BRISONS LE CARCAN DU "SYNDICALISME" INTÉGRÉ DANS L'ÉTAT BOURGEOIS

 

Contre quoi les banques centrales se battent-elles ?

Dans les commentaires et décisions des banques centrales (Fed, BCE, BoE), on retrouve un refrain récurrent : l'évolution du "marché du travail". En clair, un marché du travail "fort" (avec beaucoup de demandes d'emploi et peu de chômeurs) est un problème pour la bourgeoisie et les hausses de taux d'intérêt visent à rendre l'embauche plus difficile afin de rééquilibrer l'offre et la demande en faveur des patrons et de ralentir la hausse des salaires. Plus ou moins explicitement, tout le monde l'a dit : "La BCE préconise une nouvelle hausse des taux d'intérêt pour freiner la hausse des salaires". (Expansión, 07-03-2023).

 

L'excuse et la vraie raison

L'excuse des banques centrales (empêcher les augmentations de salaires de provoquer l'inflation) a été réfutée dès 1865 par K. Marx. Mais cela ne signifie pas qu'elles n'ont pas un intérêt de classe (bourgeois) très concret et bien fondé à agir contre les augmentations de salaires. Dans la réfutation, nous trouvons l'explication de cet intérêt de classe de la bourgeoisie : "Une hausse générale des salaires entraînerait une baisse générale du taux du profit, mais elle serait sans effet sur les prix moyens des marchandises". (Salaire, prix et profit, K. Marx, 1865).

 

La plus-value et le produit de la force de travail

L'une des découvertes scientifiques les plus importantes pour la classe ouvrière est que la seule source de profit est la plus-value, obtenue par l'exploitation de la classe ouvrière :

"La force de travail est, dans notre société capitaliste actuelle, une marchandise comme toutes les autres, mais néanmoins une marchandise tout à fait spéciale. En effet, elle a la propriété particulière d'être une force qui crée de la valeur, une source de valeur et, notamment, par un traitement approprié, une source de plus de valeur qu'elle n'en possède elle-même. Dans l'état actuel de la production, la force de travail humaine ne produit pas seulement en une journée une valeur plus grande que celle qu'elle possède et qu'elle coûte elle-même, mais à chaque nouvelle découverte scientifique, à chaque nouvelle invention technique cet excédent de sa production quotidienne s'accroît au-delà de ses frais journaliers, et, par conséquent, la partie de la journée de travail dans laquelle l'ouvrier tire de son travail l'équivalent de son salaire quotidien diminue, alors qu’augmente la partie de la journée de travail pendant laquelle il est obligé d'offrir son travail au capitaliste sans être payé pour cela." (Introduction à Travail salarié et capital).

 

Les contradictions de la situation actuelle

Le capitalisme est toujours plongé dans une série de contradictions que nous avons montrées dans "El Comunista" nº68 (pp. 12 et 13) et dans "El Comunista" nº69 (p.28).
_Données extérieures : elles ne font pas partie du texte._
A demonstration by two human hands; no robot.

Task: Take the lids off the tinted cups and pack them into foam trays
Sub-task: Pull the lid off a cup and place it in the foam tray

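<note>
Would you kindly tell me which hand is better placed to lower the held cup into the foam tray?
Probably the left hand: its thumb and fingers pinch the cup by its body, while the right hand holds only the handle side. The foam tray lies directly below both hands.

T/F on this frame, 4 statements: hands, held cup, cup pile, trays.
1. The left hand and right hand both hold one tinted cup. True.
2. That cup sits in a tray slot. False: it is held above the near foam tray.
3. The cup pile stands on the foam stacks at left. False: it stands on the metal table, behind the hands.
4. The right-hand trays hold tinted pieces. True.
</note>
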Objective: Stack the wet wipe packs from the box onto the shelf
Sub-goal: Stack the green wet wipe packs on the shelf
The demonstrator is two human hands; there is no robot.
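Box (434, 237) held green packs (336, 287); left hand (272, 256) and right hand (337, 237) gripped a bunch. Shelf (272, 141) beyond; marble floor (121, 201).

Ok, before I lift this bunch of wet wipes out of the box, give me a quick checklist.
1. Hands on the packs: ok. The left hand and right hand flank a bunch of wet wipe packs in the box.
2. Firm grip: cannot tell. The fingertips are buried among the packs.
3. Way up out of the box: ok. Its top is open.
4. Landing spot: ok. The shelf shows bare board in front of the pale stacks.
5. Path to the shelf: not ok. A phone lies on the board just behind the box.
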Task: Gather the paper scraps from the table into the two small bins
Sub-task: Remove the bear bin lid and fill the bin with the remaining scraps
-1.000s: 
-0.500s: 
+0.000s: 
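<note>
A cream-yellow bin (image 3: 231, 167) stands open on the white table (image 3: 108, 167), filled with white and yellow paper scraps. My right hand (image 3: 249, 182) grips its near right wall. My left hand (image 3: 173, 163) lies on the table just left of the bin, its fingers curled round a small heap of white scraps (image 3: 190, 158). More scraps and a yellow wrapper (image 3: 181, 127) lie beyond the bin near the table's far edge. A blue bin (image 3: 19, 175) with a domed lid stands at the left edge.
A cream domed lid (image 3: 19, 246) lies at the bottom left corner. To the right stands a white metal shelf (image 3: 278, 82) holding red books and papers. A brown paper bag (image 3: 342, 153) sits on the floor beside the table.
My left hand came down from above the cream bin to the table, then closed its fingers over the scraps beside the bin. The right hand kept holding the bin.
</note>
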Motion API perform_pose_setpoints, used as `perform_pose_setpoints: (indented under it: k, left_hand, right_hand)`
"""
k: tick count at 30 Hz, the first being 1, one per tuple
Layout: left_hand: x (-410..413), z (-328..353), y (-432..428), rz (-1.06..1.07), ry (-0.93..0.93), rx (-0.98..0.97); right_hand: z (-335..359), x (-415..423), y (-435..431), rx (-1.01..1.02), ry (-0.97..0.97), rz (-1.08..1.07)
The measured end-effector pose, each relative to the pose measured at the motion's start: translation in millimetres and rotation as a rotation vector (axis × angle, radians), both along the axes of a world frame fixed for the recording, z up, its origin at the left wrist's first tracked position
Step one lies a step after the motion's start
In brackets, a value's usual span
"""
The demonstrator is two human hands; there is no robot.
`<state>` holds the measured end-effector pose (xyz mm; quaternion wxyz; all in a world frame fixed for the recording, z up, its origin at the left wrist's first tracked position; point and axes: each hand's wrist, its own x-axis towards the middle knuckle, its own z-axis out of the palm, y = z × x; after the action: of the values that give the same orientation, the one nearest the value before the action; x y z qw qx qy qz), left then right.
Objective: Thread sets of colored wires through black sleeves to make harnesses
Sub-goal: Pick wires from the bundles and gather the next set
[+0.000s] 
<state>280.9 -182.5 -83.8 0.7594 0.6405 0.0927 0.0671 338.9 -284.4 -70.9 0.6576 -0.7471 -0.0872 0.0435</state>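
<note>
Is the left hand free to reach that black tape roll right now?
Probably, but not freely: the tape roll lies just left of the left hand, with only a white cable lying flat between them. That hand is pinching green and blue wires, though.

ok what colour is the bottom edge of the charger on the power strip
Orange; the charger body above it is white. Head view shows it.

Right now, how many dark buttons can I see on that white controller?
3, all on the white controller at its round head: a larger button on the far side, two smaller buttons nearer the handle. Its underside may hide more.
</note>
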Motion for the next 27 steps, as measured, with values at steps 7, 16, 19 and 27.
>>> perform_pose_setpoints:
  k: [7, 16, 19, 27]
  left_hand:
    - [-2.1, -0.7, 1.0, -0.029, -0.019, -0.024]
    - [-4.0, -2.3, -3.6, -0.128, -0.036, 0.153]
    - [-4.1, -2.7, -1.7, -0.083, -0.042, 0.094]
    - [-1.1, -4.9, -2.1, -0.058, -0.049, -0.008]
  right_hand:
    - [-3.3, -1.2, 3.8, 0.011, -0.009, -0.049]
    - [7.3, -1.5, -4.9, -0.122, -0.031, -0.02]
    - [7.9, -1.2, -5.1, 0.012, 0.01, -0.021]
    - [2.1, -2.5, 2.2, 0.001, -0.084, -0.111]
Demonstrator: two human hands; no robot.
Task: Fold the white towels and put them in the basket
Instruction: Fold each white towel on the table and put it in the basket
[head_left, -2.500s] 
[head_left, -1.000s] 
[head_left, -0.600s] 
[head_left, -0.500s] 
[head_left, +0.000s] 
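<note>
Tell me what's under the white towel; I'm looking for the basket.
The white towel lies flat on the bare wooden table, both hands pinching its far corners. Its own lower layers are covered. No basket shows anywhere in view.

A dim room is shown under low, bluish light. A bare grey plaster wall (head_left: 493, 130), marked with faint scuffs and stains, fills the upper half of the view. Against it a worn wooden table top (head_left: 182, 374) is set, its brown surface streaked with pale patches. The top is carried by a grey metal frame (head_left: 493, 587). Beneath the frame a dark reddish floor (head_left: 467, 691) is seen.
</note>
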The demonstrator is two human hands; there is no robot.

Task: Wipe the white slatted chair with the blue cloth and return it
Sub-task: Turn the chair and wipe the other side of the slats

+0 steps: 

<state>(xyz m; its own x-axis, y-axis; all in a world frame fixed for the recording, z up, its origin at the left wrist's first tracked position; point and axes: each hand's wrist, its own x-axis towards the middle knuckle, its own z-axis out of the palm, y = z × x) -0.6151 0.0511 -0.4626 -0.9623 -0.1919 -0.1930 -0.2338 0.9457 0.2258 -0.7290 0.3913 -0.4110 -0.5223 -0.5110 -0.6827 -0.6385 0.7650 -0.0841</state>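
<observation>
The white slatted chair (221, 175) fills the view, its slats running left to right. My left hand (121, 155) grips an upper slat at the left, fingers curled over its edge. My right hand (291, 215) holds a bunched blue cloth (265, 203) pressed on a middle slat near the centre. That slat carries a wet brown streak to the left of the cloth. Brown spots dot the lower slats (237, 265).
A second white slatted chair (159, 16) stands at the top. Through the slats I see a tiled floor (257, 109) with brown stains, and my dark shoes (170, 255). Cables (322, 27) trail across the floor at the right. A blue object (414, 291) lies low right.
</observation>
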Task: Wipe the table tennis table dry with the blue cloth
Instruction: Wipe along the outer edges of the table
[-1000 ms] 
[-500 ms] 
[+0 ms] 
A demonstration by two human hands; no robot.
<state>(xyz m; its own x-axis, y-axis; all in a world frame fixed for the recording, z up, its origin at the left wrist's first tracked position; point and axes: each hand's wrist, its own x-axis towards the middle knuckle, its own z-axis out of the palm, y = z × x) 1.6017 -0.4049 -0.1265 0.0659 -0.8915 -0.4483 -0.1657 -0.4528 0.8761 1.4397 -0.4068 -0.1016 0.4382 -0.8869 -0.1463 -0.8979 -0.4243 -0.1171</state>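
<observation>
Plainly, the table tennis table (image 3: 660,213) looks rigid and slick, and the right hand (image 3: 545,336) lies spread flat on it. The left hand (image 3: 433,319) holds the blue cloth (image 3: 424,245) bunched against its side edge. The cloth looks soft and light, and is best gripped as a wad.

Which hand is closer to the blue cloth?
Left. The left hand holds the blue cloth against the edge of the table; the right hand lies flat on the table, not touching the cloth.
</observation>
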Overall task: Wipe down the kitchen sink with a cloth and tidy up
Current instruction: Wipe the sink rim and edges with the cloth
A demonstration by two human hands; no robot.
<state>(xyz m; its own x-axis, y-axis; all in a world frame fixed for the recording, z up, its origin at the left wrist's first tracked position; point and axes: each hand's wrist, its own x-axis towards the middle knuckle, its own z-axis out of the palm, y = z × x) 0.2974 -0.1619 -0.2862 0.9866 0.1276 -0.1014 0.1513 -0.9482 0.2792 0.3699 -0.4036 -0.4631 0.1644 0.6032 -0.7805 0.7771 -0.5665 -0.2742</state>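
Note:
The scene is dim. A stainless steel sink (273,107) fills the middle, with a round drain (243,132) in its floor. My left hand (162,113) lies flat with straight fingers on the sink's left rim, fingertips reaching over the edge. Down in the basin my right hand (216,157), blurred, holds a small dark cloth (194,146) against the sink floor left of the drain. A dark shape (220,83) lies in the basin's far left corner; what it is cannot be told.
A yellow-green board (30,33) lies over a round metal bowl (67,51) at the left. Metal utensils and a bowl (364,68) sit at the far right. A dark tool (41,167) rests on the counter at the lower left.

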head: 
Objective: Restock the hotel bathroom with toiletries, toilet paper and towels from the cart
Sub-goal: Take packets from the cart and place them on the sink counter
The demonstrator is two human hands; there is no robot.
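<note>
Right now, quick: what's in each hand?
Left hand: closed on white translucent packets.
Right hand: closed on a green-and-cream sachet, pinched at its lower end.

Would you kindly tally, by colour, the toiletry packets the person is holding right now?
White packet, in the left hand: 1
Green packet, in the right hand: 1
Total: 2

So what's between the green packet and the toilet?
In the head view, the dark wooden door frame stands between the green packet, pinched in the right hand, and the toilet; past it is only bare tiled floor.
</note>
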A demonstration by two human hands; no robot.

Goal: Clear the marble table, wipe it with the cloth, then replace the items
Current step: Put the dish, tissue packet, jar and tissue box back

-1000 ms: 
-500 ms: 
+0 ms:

D'une part, la bourgeoisie s'inquiète d'une pénurie persistante de main-d'œuvre dans certains secteurs, d'une réduction du nombre d'heures travaillées par travailleur et de la population active, alors que les taux de chômage restent faibles (aux États-Unis, ils ont atteint 3,5 %, leur niveau le plus bas depuis 40 ans). En même temps, une vague de licenciements massifs a lieu, commençant dans le secteur technologique mais s'étendant en général à d'autres secteurs de l'aristocratie ouvirère et qui, à la fin de ce premier trimestre 2023, entre les États-Unis et l'Europe, a atteint la somme de "158.000 licenciements, dont au moins 21.000 (13%) en Europe, par rapport à 10% en janvier." (Expansión, 10-04 -2023). L'inflation a provoqué une vague de grèves dans le monde entier, en particulier, mais pas seulement, dans les sections de l'aristocratie ouvrière, qui a exercé une pression à la hausse (bien qu'insuffisante) sur les salaires. Et, alors que la robotisation augmente de façon exponentielle (voir p. 23 de "El Comunista" n° 70), la population vieillit et le taux de natalité diminue.

 

Surpopulation ouvrière relative

Le capitalisme a besoin de produire et produit une armée industrielle de réserve pour les besoins d'expansion de son processus d'accumulation et comme condition de vie de son propre régime : "(...) ce surplus de population ouvrière est le produit nécessaire de l'accumulation, du développement de la richesse sur des bases capitalistes, (...) une condition d'existence du mode de production capitaliste. Elle constitue une armée industrielle de réserve (...) Elle crée le matériau humain constamment prêt et exploitable pour les besoins changeants de sa valorisation, indépendamment des barrières que dresse l'augmentation effective de la population." (Le Capital, Livre I, Section 7, Ch. XXIII). C'est précisément la pénurie de cette armée industrielle de réserve dans certains secteurs l’une des choses qui tourmente la bourgeoisie, mais ce n'est pas la seule.

 

La bourgeoisie est incompatible avec la société

En plus de cette armée de réserve industrielle qui entre et sort de la production, le capitalisme génère une masse toujours croissante de travailleurs improductifs aux fins de l'accumulation capitaliste. Ce système, qui repose sur l'exploitation de la classe ouvrière, est contraint de les soutenir, quoique misérablement, à travers de subventions, d'avantages sociaux et de pensions. Il ne s'agit pas d'un phénomène nouveau ou imprévu : "(...) la bourgeoisie est incapable de remplir plus longtemps son rôle de classe dirigeante et d'imposer à la société, comme loi régulatrice, les conditions d'existence de sa classe. Elle ne peut plus régner, parce qu'elle est incapable d'assurer l'existence de son esclave dans le cadre de son esclavage, parce qu'elle est obligée de le laisser déchoir au point de devoir le nourrir au lieu de se faire nourrir par lui." (Manifeste du Parti Communiste, 1848).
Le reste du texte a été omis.